By CMS Collaboration

Using machine learning to improve the detection of new physics in the interactions of the top quark

 

Although our theory describing the interactions between fundamental particles is exceptionally successful, it has weaknesses. You may have heard, for instance, the existence of dark matter or the fact that neutrinos have mass, which are two proven phenomena we cannot yet explain. That is why physicists are relentlessly searching for new types of particles or interactions to improve our incomplete theory in a quest to solve some of the deepest mysteries of our Universe. 

But what if new particles are simply too massive to be produced even at the LHC, the most powerful accelerator ever built? Fortunately, the laws of the quantum world make it possible to detect them indirectly. According to Heisenberg’s uncertainty principle, even if the energy of a collision is insufficient to generate the mass of a heavy particle, there is still a small probability that it will briefly appear and then disappear during the interaction. In the rare cases when this happens, some properties of the other particles involved in the interaction will be modified. In practice, if new massive particles really exist, they would create tiny deviations in our measurements with respect to the predictions. 

Then, the remaining question is “which measurements should we perform to look for these deviations”? There exist many proposed extensions to our theory. While the predictions of the most promising ones are directly put to the test, it is impossible to look in all directions at once and to track all the imaginable anomalies that could hide in our data. For this reason, an approach known as effective field theory is being used more and more frequently at the LHC, in which the results are expressed in terms of generic classes of new physics effects. These results can later be compared to the predictions of any given theoretical extension to check whether it is supported by the data or can be ruled out. This approach makes it possible to relate potential anomalies coherently observed in different, independent, measurements and interpret them as being caused by massive unknown particles. With increasing precision, we can then pinpoint better the properties of these particles and determine how they interact with others. This is thus a valuable tool for physicists to make the most out of the LHC data and maximize our chances of finding “something” new. A qualitative description of this approach can also be found in this previous briefing.

A new CMS analysis used an effective field theory to search for anomalies in how the top quark interacts with the Z boson.

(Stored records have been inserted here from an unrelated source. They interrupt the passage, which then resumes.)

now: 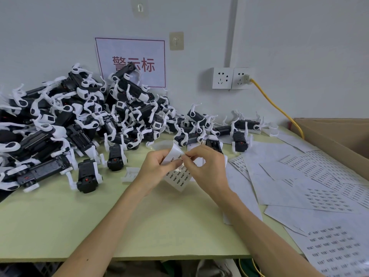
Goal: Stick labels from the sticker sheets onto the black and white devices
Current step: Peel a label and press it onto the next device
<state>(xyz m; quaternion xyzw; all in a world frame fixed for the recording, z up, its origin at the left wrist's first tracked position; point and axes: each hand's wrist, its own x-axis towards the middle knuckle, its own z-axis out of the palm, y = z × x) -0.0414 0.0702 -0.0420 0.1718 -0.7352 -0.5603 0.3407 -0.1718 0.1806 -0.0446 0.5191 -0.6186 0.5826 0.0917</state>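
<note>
My left hand (155, 166) and right hand (203, 166) meet, both pinching one curled sticker sheet (179, 181) above the bench (139, 226). Devices (79, 120) heap rear-left; loose sheets (299, 176) cover the right edge. Green bench surface shows between them, down to the near edge.

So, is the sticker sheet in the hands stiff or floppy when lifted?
Probably floppy: the sticker sheet curls over where the left hand and right hand pinch it. Likely light too: it looks paper-thin.
</note>
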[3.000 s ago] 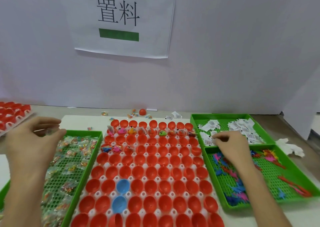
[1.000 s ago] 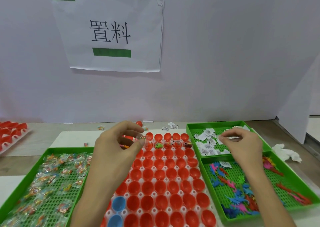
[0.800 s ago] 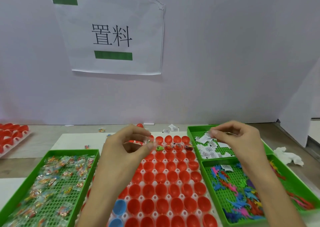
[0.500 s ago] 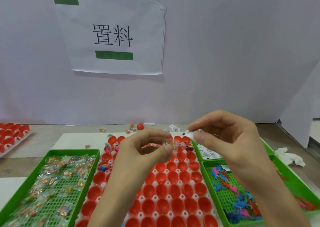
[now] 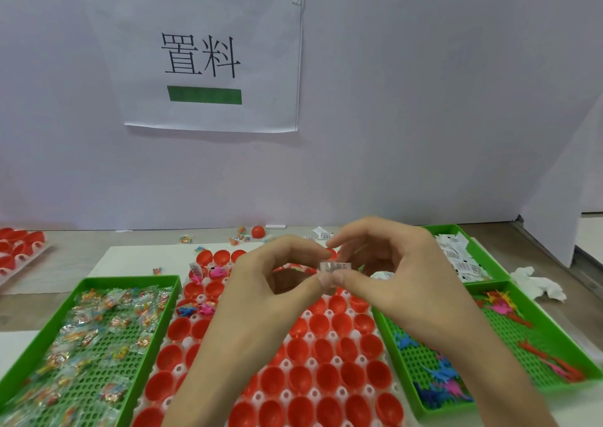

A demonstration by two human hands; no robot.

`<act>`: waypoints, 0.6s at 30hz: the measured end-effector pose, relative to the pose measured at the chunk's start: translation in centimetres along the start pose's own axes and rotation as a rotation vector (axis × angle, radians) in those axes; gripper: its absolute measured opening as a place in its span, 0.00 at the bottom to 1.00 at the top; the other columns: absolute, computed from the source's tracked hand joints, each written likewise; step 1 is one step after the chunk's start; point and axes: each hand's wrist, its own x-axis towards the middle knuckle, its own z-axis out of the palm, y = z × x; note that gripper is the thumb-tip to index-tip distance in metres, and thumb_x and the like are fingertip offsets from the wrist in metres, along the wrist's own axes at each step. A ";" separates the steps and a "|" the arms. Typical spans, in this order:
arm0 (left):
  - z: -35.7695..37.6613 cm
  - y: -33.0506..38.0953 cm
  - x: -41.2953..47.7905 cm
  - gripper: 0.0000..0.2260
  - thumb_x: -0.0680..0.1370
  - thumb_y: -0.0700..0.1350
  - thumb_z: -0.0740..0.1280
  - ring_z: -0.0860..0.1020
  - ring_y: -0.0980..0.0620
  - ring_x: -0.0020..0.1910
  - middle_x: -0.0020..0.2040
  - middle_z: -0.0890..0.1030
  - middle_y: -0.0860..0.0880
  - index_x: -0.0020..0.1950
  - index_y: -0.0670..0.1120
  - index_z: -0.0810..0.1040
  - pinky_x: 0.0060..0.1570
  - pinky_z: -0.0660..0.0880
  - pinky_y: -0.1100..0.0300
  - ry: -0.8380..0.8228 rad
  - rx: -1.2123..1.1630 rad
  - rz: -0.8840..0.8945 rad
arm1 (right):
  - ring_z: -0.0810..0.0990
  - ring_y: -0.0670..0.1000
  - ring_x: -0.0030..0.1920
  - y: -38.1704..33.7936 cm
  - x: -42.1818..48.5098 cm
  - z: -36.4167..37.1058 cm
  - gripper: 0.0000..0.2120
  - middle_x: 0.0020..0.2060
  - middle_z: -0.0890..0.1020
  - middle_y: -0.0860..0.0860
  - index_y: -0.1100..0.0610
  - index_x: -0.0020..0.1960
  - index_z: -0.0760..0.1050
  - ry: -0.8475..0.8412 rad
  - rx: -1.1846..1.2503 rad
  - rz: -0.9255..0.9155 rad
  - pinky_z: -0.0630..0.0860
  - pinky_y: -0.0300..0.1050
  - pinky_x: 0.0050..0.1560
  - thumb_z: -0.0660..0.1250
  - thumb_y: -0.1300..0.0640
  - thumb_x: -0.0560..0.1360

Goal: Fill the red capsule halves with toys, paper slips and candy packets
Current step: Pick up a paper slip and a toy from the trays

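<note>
Tabletop [image 5: 68,242], left hand [image 5: 261,292] across capsule halves [image 5: 326,354]

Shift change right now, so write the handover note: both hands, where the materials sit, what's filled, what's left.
Hands: left hand and right hand meet above the capsule tray, fingertips of both pinching one printed paper slip.
Materials: candy packets in the left green tray; loose slips in the far right tray; toys in the near right tray.
Done: a few far-left red halves hold toys and slips.
Left: nearly all other visible halves are empty.
</note>
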 end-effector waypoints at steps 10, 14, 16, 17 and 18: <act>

Discovered about 25 years ago, the top quark is one of the most intriguing elementary particles, notably because its mass is significantly larger than all the others. This has many profound implications, such as a privileged coupling to the Higgs boson and possibly to new particles. The LHC is currently the only accelerator in the world that can produce top quarks copiously, and they are being studied in every detail there. Because it requires so much energy to produce a top quark in association with a Z boson (which is about half as heavy), the interaction between these particles was not yet tested with the same precision as other top quark couplings. With this new analysis, we aim to probe this interaction as finely as possible to verify whether we measure a value sensibly different than what is predicted. 

The key feature of this work lies in the use of novel machine-learning techniques to improve the measurement. Machine learning is becoming ubiquitous in our society, from facial recognition to self-driving cars. The same is happening in high-energy physics, where such algorithms can help us find the needle (for instance, feeble signs of new physics) in the haystack (piles of data that mostly contain known phenomena). During the so-called “training phase”, the parameters of these algorithms inspired from the biological structure of a brain get adjusted until a mathematical function is found that is able to perform a complex task with better performance than simpler algorithms programmed explicitly by humans. In this analysis, we trained deep neural networks with simulated collisions and made them learn the characteristics of the types of signals we are searching for in the data. A first neural network was tasked with recognizing collisions that are most likely to have produced a top quark and a Z boson together. Once these most interesting collisions got selected, another neural network learned to identify potential anomalies in the CMS detector that would indirectly signal the existence of new particles. It is the first time that an analysis exploits such techniques to look for signs of new physics in the context of an effective field theory. The main challenge was to make the algorithms learn to detect very broad classes of anomalies without relying on any simplifying assumptions.

animation of the comparison of interesting top quark collisions with effective field theory (animation)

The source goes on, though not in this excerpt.